Wong joined Facebook in late 2005 as a software engineer after a prior 4.5 year stint as senior engineering director at PayPal.
As he once wrote on his personal website, the engineering department back then was only 30 people strong (there are several hundreds now), and Wong worked his way up to Director of Engineering until voluntarily scaling back a bit last year.
Wong played an instrumental role in Facebook’s (frequently lauded) internationalization efforts – he came up with the idea for crowd-sourcing translations and is credited as an inventor on multiple patents related to those initiatives. As Director of Engineering, he also oversaw the Ads and Payments teams, where the self-serve ads system that makes Facebook so much money today was built – though the ill-fated Beacon project was also developed on his watch.

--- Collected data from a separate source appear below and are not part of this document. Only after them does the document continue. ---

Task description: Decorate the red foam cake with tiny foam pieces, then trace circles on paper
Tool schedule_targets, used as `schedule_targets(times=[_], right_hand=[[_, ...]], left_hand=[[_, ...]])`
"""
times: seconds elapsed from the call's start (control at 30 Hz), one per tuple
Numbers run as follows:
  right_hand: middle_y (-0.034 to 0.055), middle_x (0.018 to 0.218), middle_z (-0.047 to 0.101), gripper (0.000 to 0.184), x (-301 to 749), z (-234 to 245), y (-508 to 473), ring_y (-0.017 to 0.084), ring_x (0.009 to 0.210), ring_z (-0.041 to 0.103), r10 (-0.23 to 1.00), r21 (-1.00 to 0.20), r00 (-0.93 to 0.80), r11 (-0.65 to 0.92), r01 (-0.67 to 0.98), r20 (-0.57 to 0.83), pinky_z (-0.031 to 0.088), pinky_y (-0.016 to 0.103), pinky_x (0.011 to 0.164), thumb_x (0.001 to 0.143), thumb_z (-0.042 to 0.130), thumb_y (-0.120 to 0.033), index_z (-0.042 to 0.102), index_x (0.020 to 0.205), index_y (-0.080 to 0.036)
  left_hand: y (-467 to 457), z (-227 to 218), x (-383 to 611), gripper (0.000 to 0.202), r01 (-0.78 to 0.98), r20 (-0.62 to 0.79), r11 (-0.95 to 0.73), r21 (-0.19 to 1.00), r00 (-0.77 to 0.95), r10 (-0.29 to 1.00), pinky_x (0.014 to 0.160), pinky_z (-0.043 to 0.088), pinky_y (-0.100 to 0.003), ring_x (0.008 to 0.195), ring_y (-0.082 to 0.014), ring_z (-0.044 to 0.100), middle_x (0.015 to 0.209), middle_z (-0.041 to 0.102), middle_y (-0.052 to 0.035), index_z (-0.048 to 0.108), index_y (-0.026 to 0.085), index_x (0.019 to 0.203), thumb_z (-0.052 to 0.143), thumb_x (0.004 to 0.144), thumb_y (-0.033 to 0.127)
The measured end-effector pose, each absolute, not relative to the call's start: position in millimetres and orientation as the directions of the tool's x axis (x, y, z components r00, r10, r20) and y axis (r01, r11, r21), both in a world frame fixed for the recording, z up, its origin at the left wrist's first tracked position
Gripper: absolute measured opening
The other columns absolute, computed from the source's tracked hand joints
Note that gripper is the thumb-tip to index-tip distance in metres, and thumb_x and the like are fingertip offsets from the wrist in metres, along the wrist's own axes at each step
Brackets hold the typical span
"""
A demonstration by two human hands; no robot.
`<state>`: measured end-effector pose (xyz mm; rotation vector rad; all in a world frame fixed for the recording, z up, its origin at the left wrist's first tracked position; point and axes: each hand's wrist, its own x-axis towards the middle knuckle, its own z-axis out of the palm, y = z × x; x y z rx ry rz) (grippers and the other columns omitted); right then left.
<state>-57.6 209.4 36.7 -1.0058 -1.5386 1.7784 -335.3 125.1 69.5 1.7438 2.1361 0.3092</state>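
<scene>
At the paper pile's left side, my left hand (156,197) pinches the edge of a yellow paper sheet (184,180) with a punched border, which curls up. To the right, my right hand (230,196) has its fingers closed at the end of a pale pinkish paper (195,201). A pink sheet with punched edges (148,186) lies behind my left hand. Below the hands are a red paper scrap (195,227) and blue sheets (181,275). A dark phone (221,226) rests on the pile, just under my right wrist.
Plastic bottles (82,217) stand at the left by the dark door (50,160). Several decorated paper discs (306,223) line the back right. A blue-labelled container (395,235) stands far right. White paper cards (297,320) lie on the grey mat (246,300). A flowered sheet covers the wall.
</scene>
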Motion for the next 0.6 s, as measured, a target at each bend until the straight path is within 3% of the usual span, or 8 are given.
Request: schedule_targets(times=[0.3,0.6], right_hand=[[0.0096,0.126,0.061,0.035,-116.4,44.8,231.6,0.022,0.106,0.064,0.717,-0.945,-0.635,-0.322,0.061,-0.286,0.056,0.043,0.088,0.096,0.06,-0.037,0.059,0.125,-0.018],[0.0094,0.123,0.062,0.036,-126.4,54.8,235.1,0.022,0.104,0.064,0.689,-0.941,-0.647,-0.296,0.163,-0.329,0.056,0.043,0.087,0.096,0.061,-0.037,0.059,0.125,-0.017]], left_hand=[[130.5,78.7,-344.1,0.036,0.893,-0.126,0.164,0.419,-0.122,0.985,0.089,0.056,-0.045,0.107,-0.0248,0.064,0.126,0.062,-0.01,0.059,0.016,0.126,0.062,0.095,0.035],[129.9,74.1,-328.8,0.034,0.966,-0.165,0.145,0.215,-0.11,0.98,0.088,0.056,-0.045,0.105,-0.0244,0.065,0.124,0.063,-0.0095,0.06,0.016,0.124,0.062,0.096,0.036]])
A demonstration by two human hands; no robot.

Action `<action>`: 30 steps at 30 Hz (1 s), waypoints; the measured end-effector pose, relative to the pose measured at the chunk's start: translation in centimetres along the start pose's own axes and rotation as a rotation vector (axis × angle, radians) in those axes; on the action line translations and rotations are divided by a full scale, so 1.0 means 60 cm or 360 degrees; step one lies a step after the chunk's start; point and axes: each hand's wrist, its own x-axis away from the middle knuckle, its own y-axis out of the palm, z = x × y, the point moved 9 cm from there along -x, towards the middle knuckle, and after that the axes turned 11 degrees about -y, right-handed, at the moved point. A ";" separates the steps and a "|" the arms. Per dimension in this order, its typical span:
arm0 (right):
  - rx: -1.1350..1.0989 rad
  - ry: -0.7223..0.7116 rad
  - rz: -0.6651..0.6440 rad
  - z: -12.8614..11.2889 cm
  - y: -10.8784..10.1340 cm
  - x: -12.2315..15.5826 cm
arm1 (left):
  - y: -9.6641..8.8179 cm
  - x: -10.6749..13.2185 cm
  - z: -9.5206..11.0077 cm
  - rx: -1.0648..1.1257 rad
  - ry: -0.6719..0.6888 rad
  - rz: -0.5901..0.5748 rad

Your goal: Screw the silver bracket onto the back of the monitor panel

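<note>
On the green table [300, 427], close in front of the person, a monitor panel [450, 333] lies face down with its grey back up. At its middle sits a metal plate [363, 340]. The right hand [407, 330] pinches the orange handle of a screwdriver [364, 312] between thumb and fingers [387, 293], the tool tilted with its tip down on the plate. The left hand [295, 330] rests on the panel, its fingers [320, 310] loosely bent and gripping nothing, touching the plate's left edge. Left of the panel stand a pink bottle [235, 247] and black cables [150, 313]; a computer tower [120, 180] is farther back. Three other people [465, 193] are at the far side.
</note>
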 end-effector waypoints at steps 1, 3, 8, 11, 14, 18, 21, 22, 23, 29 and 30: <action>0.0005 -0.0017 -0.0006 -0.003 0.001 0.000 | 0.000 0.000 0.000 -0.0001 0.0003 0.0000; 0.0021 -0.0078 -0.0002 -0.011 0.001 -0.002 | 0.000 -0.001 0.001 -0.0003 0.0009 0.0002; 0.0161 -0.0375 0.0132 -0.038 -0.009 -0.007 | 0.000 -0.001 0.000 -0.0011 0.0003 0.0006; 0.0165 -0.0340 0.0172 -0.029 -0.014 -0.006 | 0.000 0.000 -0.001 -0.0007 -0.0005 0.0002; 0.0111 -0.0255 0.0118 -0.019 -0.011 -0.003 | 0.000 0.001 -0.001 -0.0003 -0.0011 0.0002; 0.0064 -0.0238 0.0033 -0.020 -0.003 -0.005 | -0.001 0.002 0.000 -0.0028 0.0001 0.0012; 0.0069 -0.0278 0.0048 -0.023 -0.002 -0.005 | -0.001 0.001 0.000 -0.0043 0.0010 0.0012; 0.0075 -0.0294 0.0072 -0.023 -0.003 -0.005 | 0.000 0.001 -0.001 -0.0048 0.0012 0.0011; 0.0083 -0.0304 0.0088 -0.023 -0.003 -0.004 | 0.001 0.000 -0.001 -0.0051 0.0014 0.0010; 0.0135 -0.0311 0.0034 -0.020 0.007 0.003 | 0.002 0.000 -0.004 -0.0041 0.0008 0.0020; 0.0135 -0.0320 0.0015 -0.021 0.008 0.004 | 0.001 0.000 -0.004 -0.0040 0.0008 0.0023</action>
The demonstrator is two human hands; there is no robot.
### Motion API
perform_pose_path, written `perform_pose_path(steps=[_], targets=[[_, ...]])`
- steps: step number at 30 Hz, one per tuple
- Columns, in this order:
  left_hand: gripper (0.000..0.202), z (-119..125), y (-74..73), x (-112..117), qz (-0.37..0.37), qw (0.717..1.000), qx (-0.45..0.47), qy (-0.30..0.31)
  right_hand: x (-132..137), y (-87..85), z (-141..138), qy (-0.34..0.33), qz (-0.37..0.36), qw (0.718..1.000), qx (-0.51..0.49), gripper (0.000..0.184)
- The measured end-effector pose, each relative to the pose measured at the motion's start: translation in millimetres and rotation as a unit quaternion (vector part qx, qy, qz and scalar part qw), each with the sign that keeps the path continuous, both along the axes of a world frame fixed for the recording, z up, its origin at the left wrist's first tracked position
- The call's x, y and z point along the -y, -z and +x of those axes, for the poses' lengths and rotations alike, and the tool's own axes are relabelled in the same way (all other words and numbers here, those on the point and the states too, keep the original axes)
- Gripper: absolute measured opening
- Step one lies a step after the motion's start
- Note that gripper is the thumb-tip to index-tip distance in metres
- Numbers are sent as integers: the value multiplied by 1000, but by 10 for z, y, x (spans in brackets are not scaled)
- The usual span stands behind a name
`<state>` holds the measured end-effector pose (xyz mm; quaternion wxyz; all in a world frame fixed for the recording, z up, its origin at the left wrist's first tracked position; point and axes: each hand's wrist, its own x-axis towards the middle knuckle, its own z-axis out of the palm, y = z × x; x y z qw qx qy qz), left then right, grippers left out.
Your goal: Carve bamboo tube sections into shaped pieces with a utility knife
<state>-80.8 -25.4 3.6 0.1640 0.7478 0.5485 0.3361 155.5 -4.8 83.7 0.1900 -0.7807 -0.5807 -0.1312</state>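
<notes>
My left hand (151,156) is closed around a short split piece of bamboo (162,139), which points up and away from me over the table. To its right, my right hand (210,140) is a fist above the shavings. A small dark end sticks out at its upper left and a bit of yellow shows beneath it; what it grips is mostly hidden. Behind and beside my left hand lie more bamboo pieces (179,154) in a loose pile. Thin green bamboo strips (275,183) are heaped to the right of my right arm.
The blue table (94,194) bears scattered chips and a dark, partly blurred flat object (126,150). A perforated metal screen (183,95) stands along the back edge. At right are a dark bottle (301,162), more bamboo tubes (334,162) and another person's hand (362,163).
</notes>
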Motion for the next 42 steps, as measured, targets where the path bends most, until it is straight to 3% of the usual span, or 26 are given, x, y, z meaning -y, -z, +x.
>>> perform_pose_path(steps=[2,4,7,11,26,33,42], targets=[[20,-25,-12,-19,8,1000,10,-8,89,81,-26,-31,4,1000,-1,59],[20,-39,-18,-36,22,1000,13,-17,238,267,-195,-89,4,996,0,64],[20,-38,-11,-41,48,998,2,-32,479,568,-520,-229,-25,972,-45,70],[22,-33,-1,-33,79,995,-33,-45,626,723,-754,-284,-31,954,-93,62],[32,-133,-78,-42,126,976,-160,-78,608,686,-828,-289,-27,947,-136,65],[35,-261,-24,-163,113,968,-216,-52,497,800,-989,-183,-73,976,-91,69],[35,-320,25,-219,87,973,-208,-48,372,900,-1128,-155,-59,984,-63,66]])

Furthermore, the Platform team and what one would now refer to as the Applications team (photos, events, groups, notes, inbox, chat, etc.) also reported to Wong for some time, and he spent a lot of his time assisting in the recruitment of people (he’s the original author of Facebook Puzzles, for example) and mentoring new managers who joined the company over the years. Most recently, he was involved on mobile-related developments at Facebook, including the Location efforts that are currently in the works.
So why is Wong leaving and what’s next?
From what we can gather, this particular departure involves not an ounce of drama (regretful, we know) and although he’s been with the company for quite some time he’ll be mostly missed over there for the stuff he’s done in the past and his personality. Today is his last day at the office, and we hear he’ll be working on a project of his own for the foreseeable future.
(Picture via Dave McClure)
Facebook is the world’s largest social network, with over 1 billion monthly active users. Facebook was founded by Mark Zuckerberg in February 2004, initially as an exclusive network for Harvard students. It was a huge hit: in 2 weeks, half of the schools in the Boston area began demanding a Facebook network. Zuckerberg immediately recruited his friends Dustin Moskovitz, Chris Hughes, and Eduardo Saverin to help build Facebook, and within four months, Facebook added 30 more college networks. The original...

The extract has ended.